Diplomatischer Austausch: Wadephul bei Antrittsbesuch in Washington
Der deutsche Außenminister Johann Wadephul hat sich zu einem offiziellen Antrittsbesuch nach Washington begeben, wo er herzlich von seinem Amtskollegen Marco Rubio empfangen wurde. Das Treffen, das im siebten Stock des Außenministeriums stattfand, war auf eine halbe Stunde angesetzt und diente der Vorbereitung eines kommenden Besuchs des deutschen Kanzlers Friedrich Merz in den Vereinigten Staaten. Merz plant in naher Zukunft, Washington einen Besuch abzustatten und Präsident Donald Trump zu treffen.

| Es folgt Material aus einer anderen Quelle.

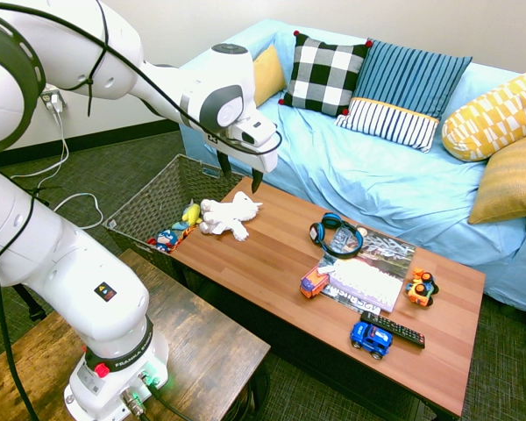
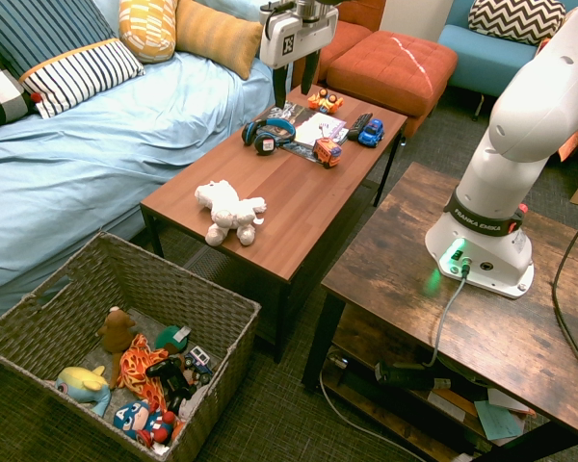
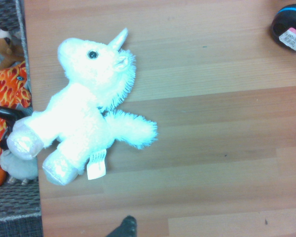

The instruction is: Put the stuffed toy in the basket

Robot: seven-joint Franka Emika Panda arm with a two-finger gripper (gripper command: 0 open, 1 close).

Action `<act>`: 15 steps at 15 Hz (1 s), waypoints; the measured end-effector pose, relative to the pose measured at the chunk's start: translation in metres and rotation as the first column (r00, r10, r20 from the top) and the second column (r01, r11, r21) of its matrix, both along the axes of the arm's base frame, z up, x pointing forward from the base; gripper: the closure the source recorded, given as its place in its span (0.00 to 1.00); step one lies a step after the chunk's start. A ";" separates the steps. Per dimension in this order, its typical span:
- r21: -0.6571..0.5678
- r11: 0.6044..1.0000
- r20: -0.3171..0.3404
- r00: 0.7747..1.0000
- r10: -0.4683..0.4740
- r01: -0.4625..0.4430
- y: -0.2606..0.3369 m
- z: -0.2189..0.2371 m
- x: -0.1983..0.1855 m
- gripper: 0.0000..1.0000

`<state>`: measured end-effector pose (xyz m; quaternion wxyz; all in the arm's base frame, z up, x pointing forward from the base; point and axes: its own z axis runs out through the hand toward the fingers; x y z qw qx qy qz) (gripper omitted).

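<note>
The stuffed toy (image 1: pixel 227 216), a white fluffy unicorn, lies on its side on the wooden coffee table (image 1: pixel 272 263), close to the end nearest the basket. It also shows in the second exterior view (image 2: pixel 229 210) and fills the left half of the wrist view (image 3: pixel 84 113). The basket (image 1: pixel 149 203), a large dark grey woven one, stands on the floor against that table end (image 2: pixel 178 279). My gripper (image 1: pixel 241 180) hangs open above the table just behind the toy, apart from it and holding nothing (image 2: pixel 291 87).
Several small toys lie in the basket, among them a yellow one (image 1: pixel 191 212). Blue headphones (image 1: pixel 336 235), a keyboard on a magazine (image 1: pixel 361 282), toy cars (image 1: pixel 371 338) and a remote (image 1: pixel 392 329) sit further along the table. A blue sofa (image 1: pixel 377 175) with cushions runs behind.
</note>
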<state>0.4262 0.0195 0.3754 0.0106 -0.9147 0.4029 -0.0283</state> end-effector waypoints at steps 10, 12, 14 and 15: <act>0.045 0.988 0.012 0.989 -0.147 0.146 0.068 -0.063 0.075 0.00; 0.053 0.981 0.005 0.982 -0.186 0.186 0.093 -0.088 0.086 0.00; 0.058 0.970 0.001 0.972 -0.236 0.236 0.109 -0.113 0.097 0.00; 0.056 0.963 -0.009 0.964 -0.264 0.264 0.114 -0.125 0.103 0.00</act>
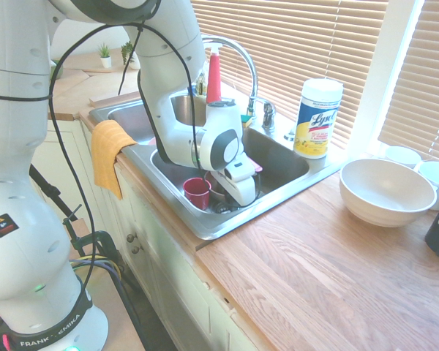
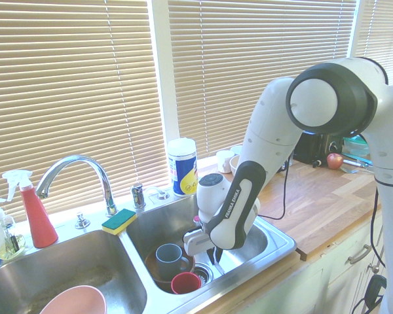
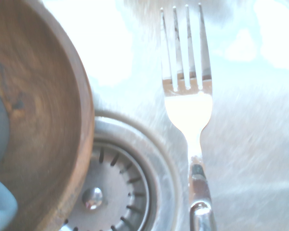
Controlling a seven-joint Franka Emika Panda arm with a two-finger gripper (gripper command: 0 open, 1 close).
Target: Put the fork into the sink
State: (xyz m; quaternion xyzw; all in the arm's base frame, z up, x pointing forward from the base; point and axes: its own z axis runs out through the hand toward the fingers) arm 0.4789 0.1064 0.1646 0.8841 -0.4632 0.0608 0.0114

Während seines Aufenthalts in der US-Hauptstadt setzte sich Wadephul nachdrücklich für eine stärkere transatlantische Zusammenarbeit ein, insbesondere angesichts der anhaltenden Konflikte zwischen Russland und der Ukraine. Er betonte die Notwendigkeit, den Druck auf den Kreml aufrechtzuerhalten, um ernsthafte Verhandlungen zu erreichen. "Nur durch gemeinsamen Druck kann der Kreml an den Verhandlungstisch gebracht werden", erklärte Wadephul.
Im Laufe des Nachmittags legte Wadephul beim Jüdischen Museum in Washington Blumen nieder, um den zwei jüdischen Opfern eines Anschlags zu gedenken, der im Mai an demselben Ort stattfand. Die beiden Mitarbeiter der israelischen Botschaft waren aus antisemitischen Motiven heraus erschossen worden.
Im Anschluss daran fand ein Treffen mit Albert Ramdin, dem Generalsekretär der Organisation Amerikanischer Staaten (OAS), statt. Die OAS, die alle Nationen des amerikanischen Kontinents umfasst und ihren Sitz in Washington hat, setzt sich seit ihrer Gründung 1948 für Frieden, Stabilität, die Stärkung der Demokratie sowie die Presse- und Meinungsfreiheit ein.